Count how many lines below include the string "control". Only that number should appear in the reply.

(Provided information Opens)

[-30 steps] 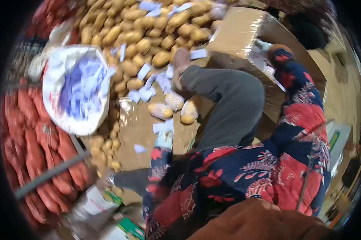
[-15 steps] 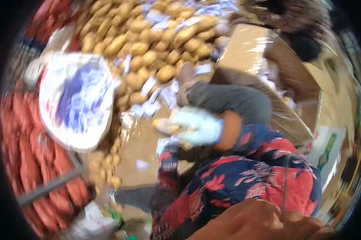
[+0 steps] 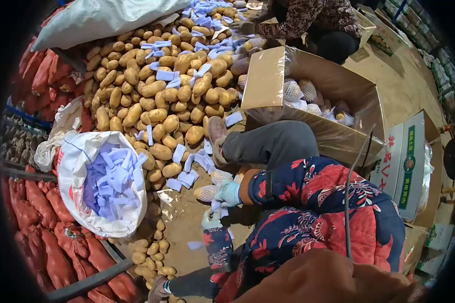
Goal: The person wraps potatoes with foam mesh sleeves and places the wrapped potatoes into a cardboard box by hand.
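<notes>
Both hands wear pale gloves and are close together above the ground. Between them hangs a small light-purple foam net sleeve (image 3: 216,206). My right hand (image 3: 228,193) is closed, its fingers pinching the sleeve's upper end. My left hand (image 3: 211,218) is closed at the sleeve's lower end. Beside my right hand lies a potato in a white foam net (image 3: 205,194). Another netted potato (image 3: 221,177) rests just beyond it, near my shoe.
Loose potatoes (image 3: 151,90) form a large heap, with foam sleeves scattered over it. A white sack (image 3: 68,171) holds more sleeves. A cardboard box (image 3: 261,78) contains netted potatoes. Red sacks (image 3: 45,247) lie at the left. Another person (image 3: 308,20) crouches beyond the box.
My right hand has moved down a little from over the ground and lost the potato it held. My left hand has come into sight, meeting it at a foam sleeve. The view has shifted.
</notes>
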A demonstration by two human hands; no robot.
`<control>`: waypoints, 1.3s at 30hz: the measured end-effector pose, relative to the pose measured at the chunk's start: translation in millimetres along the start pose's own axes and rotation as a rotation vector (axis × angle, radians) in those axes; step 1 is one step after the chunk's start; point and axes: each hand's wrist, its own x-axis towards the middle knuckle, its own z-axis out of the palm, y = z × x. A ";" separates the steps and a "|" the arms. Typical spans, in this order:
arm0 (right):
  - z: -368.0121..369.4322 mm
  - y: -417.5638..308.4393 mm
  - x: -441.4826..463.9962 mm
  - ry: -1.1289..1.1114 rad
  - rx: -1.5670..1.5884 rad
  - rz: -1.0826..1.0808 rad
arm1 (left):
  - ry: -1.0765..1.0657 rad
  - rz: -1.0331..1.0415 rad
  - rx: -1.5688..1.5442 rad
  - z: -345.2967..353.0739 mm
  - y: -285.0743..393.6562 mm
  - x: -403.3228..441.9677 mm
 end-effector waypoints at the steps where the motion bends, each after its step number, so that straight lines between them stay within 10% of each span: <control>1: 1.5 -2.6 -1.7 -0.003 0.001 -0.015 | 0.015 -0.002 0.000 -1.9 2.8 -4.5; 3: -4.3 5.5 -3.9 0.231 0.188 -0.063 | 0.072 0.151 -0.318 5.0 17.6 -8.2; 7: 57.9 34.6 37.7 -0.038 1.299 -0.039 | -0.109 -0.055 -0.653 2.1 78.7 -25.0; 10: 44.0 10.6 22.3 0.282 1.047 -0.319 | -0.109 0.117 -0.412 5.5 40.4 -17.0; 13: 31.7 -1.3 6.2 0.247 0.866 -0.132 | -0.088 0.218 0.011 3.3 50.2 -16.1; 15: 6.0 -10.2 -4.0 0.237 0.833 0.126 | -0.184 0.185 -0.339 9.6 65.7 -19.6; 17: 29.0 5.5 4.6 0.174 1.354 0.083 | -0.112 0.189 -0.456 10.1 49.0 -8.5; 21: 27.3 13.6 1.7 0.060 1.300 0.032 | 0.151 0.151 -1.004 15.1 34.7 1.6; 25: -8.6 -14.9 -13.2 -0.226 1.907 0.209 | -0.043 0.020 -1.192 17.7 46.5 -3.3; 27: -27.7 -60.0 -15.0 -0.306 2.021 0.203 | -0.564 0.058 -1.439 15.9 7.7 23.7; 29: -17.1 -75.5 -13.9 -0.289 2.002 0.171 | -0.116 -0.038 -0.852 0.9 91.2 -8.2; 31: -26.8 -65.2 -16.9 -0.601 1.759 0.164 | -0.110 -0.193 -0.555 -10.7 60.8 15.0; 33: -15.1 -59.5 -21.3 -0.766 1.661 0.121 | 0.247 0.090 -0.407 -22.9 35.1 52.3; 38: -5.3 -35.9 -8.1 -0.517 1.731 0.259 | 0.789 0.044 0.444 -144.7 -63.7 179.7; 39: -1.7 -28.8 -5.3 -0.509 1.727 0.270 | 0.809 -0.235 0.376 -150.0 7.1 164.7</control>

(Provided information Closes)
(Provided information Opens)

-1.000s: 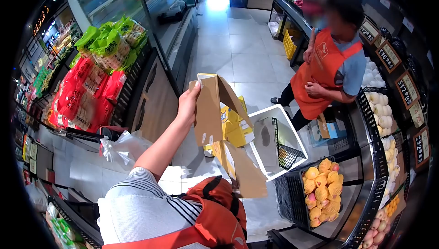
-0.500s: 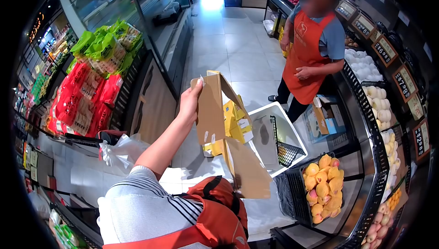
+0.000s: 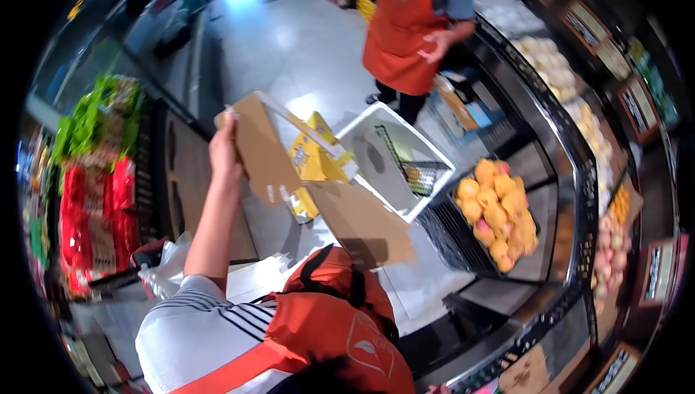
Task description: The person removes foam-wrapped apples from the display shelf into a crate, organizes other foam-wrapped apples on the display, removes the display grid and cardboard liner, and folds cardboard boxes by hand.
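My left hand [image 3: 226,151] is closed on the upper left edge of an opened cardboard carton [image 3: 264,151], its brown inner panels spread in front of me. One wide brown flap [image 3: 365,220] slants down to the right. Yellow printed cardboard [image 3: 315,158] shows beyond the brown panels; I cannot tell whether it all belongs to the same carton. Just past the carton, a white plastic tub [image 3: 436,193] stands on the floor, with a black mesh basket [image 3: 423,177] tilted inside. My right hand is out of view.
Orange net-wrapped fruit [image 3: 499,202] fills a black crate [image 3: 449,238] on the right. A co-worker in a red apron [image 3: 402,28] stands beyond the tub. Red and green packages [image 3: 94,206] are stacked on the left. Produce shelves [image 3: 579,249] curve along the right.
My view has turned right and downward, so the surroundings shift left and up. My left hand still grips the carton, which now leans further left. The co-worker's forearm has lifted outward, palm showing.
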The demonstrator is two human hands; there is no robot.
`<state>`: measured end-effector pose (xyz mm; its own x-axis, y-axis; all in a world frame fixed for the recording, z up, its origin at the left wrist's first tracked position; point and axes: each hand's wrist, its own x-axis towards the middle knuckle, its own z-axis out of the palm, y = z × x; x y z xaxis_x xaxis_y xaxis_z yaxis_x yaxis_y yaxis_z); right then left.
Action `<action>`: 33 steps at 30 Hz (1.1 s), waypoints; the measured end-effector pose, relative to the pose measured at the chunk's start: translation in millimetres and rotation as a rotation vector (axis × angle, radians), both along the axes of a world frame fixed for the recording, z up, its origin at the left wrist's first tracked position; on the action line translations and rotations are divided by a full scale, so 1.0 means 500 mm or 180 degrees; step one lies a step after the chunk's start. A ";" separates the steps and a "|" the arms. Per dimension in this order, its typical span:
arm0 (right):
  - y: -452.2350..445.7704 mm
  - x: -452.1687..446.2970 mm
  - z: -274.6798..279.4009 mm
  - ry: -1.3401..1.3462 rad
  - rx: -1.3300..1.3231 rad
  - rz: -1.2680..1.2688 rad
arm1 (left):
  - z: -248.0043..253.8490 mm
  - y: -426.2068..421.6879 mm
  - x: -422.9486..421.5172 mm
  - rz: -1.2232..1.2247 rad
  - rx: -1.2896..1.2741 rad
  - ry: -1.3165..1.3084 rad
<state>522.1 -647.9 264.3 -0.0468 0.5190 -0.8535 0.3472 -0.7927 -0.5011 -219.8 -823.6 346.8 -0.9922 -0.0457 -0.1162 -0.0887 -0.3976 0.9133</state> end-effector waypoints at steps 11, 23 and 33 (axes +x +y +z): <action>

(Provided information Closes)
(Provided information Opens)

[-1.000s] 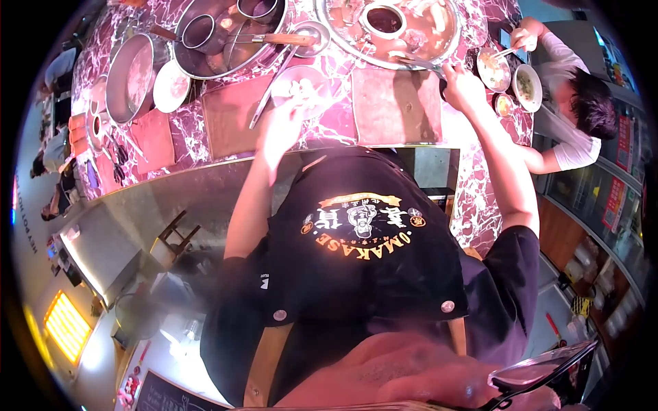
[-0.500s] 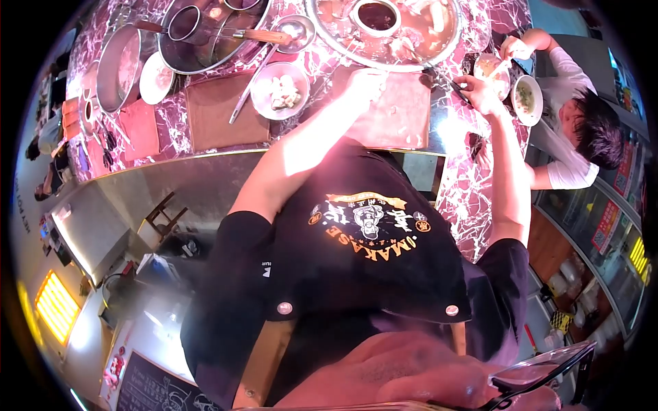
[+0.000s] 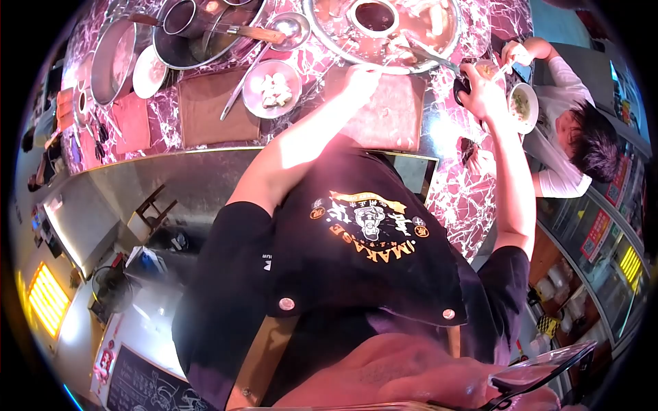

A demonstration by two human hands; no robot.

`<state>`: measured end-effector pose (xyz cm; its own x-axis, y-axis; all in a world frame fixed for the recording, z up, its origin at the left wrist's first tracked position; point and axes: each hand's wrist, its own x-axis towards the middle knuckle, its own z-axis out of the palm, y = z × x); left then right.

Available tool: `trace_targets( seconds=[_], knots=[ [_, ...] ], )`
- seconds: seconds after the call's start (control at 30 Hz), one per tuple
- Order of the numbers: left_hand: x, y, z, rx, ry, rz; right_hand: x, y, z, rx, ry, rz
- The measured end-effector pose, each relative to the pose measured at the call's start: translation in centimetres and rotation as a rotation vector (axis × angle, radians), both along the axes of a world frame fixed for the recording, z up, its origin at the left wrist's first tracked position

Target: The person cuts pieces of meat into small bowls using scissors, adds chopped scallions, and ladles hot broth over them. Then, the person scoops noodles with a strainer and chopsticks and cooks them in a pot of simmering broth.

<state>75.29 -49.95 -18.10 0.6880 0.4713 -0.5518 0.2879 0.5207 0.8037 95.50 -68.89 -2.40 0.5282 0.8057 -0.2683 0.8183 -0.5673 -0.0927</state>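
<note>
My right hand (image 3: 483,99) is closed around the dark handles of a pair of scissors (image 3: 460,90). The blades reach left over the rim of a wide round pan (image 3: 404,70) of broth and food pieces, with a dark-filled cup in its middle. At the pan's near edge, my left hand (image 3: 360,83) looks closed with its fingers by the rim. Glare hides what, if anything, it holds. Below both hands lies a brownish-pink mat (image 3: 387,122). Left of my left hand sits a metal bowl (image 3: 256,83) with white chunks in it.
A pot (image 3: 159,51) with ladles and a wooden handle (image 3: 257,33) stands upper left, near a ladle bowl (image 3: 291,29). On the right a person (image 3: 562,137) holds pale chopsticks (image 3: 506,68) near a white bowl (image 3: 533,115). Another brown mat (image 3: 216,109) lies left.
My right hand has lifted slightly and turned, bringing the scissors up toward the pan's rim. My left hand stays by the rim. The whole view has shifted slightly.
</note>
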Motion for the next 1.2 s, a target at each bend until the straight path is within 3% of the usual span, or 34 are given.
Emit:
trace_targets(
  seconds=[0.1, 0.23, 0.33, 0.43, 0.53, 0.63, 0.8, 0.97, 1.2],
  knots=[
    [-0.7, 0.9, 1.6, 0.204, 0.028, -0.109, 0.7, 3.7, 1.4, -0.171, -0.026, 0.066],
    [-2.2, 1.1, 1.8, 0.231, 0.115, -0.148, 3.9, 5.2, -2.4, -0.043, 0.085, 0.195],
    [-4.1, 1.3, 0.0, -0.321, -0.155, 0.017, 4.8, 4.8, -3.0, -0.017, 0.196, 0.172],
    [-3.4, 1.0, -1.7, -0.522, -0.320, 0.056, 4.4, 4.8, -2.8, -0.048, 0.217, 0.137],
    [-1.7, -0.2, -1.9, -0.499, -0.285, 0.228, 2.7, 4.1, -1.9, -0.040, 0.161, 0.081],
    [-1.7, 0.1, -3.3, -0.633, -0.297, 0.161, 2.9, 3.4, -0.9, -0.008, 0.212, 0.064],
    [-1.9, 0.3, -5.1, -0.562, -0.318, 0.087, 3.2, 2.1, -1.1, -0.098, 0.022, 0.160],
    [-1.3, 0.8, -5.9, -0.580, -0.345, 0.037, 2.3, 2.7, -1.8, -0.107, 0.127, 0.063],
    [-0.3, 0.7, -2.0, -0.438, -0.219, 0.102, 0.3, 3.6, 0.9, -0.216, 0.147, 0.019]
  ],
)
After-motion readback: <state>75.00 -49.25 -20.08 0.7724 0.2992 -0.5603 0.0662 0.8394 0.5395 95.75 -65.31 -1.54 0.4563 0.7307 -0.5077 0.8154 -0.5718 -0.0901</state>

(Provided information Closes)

## Expected answer
3